When you retype the data, keep every line exactly as it appears.
*** Opening of Information given ***
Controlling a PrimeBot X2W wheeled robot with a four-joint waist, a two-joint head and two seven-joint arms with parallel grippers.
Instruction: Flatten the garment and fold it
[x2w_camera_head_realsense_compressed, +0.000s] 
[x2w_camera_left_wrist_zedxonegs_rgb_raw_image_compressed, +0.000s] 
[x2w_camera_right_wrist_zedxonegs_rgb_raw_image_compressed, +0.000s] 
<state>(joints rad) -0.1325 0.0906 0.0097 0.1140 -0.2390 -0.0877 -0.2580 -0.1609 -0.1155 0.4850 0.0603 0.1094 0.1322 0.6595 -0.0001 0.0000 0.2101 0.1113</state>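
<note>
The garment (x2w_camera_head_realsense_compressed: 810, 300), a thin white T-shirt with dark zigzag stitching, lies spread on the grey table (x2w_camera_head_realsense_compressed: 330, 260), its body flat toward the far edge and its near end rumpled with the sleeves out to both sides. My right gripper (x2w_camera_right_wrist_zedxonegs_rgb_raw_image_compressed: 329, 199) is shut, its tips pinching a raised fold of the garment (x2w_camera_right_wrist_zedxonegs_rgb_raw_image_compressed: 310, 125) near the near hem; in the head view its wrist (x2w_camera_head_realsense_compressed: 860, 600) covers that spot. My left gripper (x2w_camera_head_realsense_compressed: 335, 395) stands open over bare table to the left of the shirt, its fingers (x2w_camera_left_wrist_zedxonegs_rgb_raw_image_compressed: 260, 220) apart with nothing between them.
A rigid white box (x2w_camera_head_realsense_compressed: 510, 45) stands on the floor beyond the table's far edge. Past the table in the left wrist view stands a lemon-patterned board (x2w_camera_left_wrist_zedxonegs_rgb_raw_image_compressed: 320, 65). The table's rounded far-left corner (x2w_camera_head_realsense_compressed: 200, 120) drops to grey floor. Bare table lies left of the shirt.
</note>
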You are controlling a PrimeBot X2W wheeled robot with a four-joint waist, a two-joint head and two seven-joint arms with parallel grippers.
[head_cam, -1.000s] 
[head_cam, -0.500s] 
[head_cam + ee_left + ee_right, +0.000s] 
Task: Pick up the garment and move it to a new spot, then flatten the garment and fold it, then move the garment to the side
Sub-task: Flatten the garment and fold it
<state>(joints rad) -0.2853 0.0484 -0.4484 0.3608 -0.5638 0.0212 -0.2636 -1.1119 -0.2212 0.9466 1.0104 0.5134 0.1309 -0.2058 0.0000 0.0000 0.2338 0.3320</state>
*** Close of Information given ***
» **Finished exercise**:
Controlling a PrimeBot X2W wheeled robot with a four-joint waist, a two-joint head and two seven-joint arms with parallel grippers.
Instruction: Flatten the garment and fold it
[x2w_camera_head_realsense_compressed, +0.000s] 
[x2w_camera_left_wrist_zedxonegs_rgb_raw_image_compressed, +0.000s] 
[x2w_camera_right_wrist_zedxonegs_rgb_raw_image_compressed, +0.000s] 
<state>(joints rad) -0.1325 0.0906 0.0097 0.1140 -0.2390 -0.0877 -0.2580 -0.1609 -0.1155 0.4850 0.0603 0.1094 0.1322 0.6595 -0.0001 0.0000 0.2101 0.1113</state>
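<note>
The garment (x2w_camera_head_realsense_compressed: 810, 300), a thin white T-shirt with dark zigzag stitching, lies spread on the grey table (x2w_camera_head_realsense_compressed: 330, 260), its body flat toward the far edge and its near end rumpled with the sleeves out to both sides. My right gripper (x2w_camera_right_wrist_zedxonegs_rgb_raw_image_compressed: 329, 199) is shut, its tips pinching a raised fold of the garment (x2w_camera_right_wrist_zedxonegs_rgb_raw_image_compressed: 310, 125) near the near hem; in the head view its wrist (x2w_camera_head_realsense_compressed: 860, 600) covers that spot. My left gripper (x2w_camera_head_realsense_compressed: 335, 395) stands open over bare table to the left of the shirt, its fingers (x2w_camera_left_wrist_zedxonegs_rgb_raw_image_compressed: 260, 220) apart with nothing between them.
A rigid white box (x2w_camera_head_realsense_compressed: 510, 45) stands on the floor beyond the table's far edge. Past the table in the left wrist view stands a lemon-patterned board (x2w_camera_left_wrist_zedxonegs_rgb_raw_image_compressed: 320, 65). The table's rounded far-left corner (x2w_camera_head_realsense_compressed: 200, 120) drops to grey floor. Bare table lies left of the shirt.
</note>
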You are controlling a PrimeBot X2W wheeled robot with a four-joint waist, a two-joint head and two seven-joint arms with parallel grippers.
[head_cam, -1.000s] 
[head_cam, -0.500s] 
[head_cam + ee_left + ee_right, +0.000s] 
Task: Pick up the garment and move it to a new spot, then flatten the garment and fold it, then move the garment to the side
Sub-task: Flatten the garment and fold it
<state>(joints rad) -0.2853 0.0484 -0.4484 0.3608 -0.5638 0.0212 -0.2636 -1.1119 -0.2212 0.9466 1.0104 0.5134 0.1309 -0.2058 0.0000 0.0000 0.2338 0.3320</state>

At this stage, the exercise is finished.